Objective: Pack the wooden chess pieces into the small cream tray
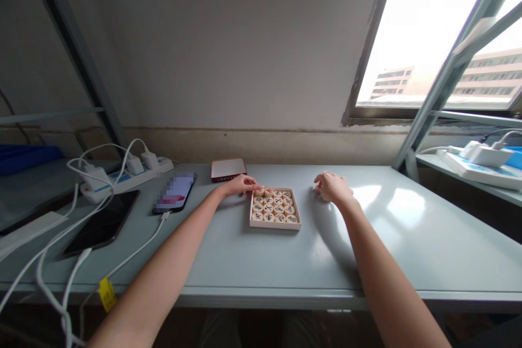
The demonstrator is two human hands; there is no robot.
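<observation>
A shallow pale box (275, 224) lies on the desk, with round wooden xiangqi pieces (278, 209) set in rows inside, their characters facing up. My left hand (241, 184) is closed at the box's far left corner, its fingertips over the rim and touching the corner piece (260, 192). Something small and red shows under those fingers. To the right of the box, my right hand (332, 187) is low over the desk with curled fingers. A pale bit shows beneath it; what it holds, if anything, is hidden.
A dark red box lid (228, 169) with a pale inside lies behind my left hand. Further left are a lit phone (176, 192) on a charging cable, a dark tablet (104, 223), and a power strip (126, 179) with chargers. Another power strip (481, 166) sits on the right shelf.
</observation>
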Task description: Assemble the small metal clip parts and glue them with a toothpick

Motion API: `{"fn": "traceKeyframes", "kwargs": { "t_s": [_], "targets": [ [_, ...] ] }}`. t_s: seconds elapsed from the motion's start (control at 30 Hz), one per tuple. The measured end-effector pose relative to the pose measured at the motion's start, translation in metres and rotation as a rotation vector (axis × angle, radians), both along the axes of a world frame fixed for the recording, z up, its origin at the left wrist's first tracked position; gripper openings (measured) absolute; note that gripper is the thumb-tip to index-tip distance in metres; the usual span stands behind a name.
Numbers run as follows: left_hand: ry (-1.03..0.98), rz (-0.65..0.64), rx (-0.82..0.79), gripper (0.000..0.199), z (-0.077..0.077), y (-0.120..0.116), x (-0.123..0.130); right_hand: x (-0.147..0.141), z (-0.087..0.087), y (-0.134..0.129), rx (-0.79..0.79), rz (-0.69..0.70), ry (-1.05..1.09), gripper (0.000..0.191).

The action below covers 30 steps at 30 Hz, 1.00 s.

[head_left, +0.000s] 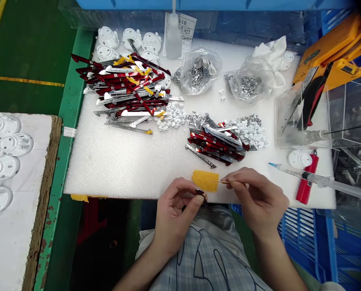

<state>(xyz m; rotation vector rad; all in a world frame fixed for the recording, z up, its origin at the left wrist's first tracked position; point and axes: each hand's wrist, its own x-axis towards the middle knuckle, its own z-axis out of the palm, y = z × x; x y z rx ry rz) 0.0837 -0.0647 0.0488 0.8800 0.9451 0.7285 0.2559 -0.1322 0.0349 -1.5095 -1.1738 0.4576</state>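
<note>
My left hand [177,214] is closed, its thumb and fingers pinching a small dark strip-like part [201,192] at the table's front edge. Between the thumb and fingertips of my right hand [256,198] is a thin wooden stick [224,182]. The stick's tip points left, over a flat yellow patch [206,180] on the white foam mat [122,161]. Just beyond the hands lies a small pile of red and silver strips [216,141], with a single silver strip [200,156] at its near side.
A bigger heap of red and silver strips [131,85] lies back left. White caps [171,116], bags of metal bits [198,74] [248,87] and a white bottle [174,38] stand behind. On the right are a syringe [313,178], a red marker [307,180] and a clear box [285,121].
</note>
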Motion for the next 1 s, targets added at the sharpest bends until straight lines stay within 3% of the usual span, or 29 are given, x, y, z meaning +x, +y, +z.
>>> {"fn": "traceKeyframes", "kwargs": {
  "t_s": [0.23,0.37,0.57,1.0],
  "targets": [
    [0.008,-0.003,0.001,0.010,0.000,0.000,0.000,-0.001,0.001,0.006,-0.024,0.045,-0.142,0.019],
    [0.030,-0.022,-0.010,0.015,0.001,0.000,-0.001,-0.003,0.000,0.003,0.031,0.009,0.045,0.015],
    [0.029,-0.021,-0.023,0.016,0.002,0.000,0.000,-0.009,0.002,0.011,0.110,0.103,0.311,0.008],
    [0.022,-0.019,-0.026,0.015,0.002,-0.001,0.000,-0.011,0.001,0.013,0.080,0.130,0.324,0.008]
  ]
}}
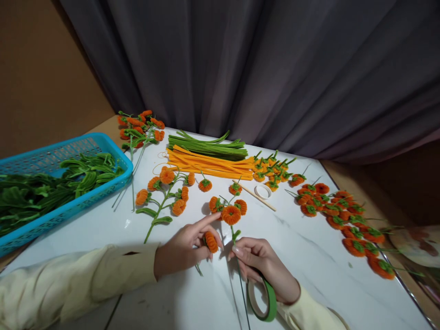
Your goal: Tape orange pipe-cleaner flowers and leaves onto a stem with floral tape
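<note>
My left hand [189,245] is closed around a small orange chenille flower [211,242] whose short green stem hangs below. Its index finger reaches out to the edge of a flower cluster [231,214] made of several orange blooms. Between thumb and fingers, my right hand [263,261] pinches the thin stem of that cluster, just under a small green leaf [236,235]. A roll of green floral tape [271,300] hangs at the right hand's lower fingers. One finished-looking flower branch [161,208] lies to the left of the cluster.
A blue basket [129,167] of green leaves stands at left. Green [206,146] and yellow chenille stems [209,163] lie at the back. Loose orange flowers [332,210] spread along the right. A wooden stick [256,196] and white ring [263,191] lie mid-table; a grey curtain [223,68] hangs behind.
</note>
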### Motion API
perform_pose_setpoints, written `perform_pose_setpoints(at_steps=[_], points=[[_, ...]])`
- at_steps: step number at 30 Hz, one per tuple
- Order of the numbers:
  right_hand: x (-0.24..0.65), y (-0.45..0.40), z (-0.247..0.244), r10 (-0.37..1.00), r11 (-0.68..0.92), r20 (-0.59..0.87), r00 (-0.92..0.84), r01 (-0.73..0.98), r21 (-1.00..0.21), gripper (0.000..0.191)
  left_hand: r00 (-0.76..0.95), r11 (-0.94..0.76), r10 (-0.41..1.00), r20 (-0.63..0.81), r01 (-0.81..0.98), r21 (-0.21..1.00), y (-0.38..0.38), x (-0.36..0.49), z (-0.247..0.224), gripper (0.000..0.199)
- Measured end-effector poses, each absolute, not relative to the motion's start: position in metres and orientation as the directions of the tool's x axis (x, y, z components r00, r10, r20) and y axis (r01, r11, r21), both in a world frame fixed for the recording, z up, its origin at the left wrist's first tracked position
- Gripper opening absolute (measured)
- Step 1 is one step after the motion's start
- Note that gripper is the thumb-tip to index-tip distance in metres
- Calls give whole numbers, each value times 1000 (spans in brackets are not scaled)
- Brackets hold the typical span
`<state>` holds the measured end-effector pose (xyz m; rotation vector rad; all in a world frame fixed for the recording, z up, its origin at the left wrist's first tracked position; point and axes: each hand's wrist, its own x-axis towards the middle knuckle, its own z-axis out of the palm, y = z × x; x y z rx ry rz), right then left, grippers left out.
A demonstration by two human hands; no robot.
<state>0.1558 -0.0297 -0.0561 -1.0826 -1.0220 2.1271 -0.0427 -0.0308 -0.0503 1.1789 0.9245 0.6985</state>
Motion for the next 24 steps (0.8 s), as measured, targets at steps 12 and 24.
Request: perform_pose_setpoints(at_steps=[12, 24], points=[[157, -28, -61, 729, -573, -390, -562, -191, -797, 29, 401, 106, 860, -316, 466, 878, -26, -47, -36, 43], [158, -26, -60, 727, -536, -325, -604, -204, -820, 30, 425, -234, 902, -76, 630, 740, -25, -52, 17, 24]])
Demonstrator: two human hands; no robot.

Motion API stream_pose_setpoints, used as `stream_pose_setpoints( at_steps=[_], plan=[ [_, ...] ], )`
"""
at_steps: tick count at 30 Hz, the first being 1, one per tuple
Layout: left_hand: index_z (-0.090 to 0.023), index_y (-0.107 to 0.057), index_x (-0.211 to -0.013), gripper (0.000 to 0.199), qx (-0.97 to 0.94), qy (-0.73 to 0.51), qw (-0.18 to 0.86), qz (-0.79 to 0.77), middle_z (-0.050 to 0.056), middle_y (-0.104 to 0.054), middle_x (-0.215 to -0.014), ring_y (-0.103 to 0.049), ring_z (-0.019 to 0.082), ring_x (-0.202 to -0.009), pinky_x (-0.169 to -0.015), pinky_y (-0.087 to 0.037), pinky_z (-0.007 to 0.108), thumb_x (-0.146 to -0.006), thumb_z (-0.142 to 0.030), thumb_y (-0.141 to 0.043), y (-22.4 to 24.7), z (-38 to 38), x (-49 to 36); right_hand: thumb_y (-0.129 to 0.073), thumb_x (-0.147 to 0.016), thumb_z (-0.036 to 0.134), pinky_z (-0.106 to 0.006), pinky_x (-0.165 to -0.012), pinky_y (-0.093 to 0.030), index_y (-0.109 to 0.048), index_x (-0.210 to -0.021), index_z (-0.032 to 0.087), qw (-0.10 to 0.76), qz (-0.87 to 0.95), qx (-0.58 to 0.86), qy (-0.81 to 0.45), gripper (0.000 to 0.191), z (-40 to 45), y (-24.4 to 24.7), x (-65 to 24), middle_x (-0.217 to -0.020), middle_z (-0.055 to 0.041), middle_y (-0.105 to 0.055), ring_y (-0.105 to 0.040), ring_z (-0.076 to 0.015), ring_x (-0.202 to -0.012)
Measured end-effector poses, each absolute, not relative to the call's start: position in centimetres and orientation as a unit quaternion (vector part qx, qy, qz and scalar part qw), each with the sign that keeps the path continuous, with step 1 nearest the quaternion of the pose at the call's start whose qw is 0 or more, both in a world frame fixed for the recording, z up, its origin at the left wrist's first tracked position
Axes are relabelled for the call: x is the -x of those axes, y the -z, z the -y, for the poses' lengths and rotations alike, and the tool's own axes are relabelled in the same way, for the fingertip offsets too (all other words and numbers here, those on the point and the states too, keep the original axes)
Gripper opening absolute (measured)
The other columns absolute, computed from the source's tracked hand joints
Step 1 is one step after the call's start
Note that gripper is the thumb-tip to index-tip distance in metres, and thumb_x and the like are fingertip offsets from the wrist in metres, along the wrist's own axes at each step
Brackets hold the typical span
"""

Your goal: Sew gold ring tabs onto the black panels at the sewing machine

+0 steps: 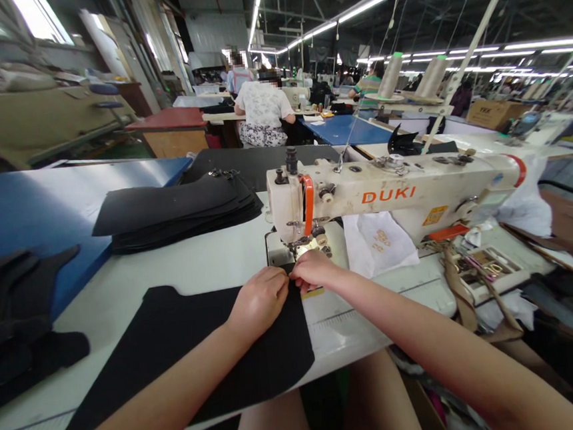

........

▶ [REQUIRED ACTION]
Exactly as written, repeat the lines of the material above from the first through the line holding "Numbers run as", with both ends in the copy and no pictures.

▶ [TASK SOLUTION]
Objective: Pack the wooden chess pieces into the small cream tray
The demonstrator is two human hands; there is no robot.
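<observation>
A shallow pale box (275, 224) lies on the desk, with round wooden xiangqi pieces (278, 209) set in rows inside, their characters facing up. My left hand (241, 184) is closed at the box's far left corner, its fingertips over the rim and touching the corner piece (260, 192). Something small and red shows under those fingers. To the right of the box, my right hand (332, 187) is low over the desk with curled fingers. A pale bit shows beneath it; what it holds, if anything, is hidden.
A dark red box lid (228, 169) with a pale inside lies behind my left hand. Further left are a lit phone (176, 192) on a charging cable, a dark tablet (104, 223), and a power strip (126, 179) with chargers. Another power strip (481, 166) sits on the right shelf.
</observation>
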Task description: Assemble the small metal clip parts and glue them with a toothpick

Motion API: `{"fn": "traceKeyframes", "kwargs": { "t_s": [_], "targets": [ [_, ...] ] }}`. t_s: seconds elapsed from the motion's start (control at 30 Hz), one per tuple. The measured end-effector pose relative to the pose measured at the motion's start, translation in metres and rotation as a rotation vector (axis × angle, radians), both along the axes of a world frame fixed for the recording, z up, its origin at the left wrist's first tracked position; gripper openings (measured) absolute; note that gripper is the thumb-tip to index-tip distance in metres; the usual span stands behind a name.
Numbers run as follows: left_hand: ry (-1.03..0.98), rz (-0.65..0.64), rx (-0.82..0.79), gripper (0.000..0.199), z (-0.077..0.077), y (-0.120..0.116), x (-0.123..0.130); right_hand: x (-0.147..0.141), z (-0.087..0.087), y (-0.134..0.129), rx (-0.79..0.79), rz (-0.69..0.70), ry (-1.05..1.09), gripper (0.000..0.191).

That covers the exercise completely.